Topology optimization via implicit neural representations

Along with the rapid development of artificial intelligence (AI) technology, scientific research enters a new era of AI. Topology optimization (TO) and AI technology are recently showing a growing trend of cross development, which has received continuous attentions from relative researchers. In this paper, we introduce a concept of Implicit Neural Representations from AI into TO field and establish a novel TO framework which is named as TOINR. In TOINR, the Topology Description Function is the inherent combination factor, which is constructed by a Neural Network (NN) and determines the topology statuses of structural materials in the design domain. We adopt sine as a periodic activation function combined with MLP as the architecture of the NN. The inputs of NN are a predefined set of spatial points’ coordinates, while the outputs are the implicit representations of corresponding topological boundaries.
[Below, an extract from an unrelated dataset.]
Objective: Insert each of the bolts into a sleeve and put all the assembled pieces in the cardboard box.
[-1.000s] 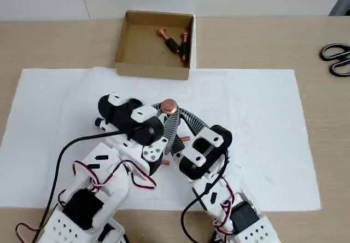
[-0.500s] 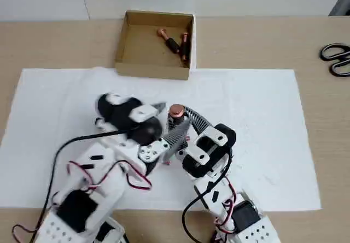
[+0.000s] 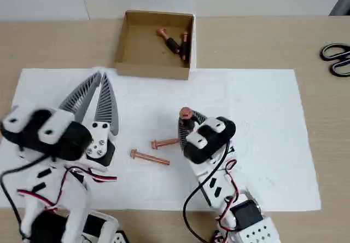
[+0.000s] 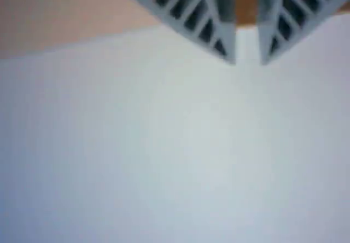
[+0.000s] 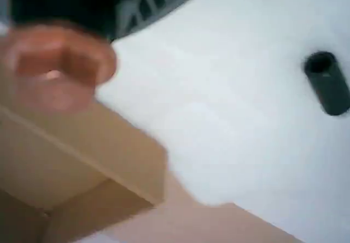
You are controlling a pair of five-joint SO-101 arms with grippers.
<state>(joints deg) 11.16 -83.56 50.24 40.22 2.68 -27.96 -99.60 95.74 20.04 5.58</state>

Along with updating NN's parameters (i.e., design variables), the structural topologies iteratively evolve according to the responses analysis results and optimization functions. A boundary-adaptive multi-resolution finite element analysis method is developed to improve the physical response accuracy. At each step of TOINR, we ensure the computational differentiability. Thus, the automatic differentiation is used in sensitivity analysis. The multi-penalty function approach is applied to handle objects with constraints. Besides, we design an adaptive adjustment scheme for learning rates to enhance the stability of the optimization process. Numerical examples illustrate that TOINR can stably obtain optimized structures for different problems with high performance and robustness.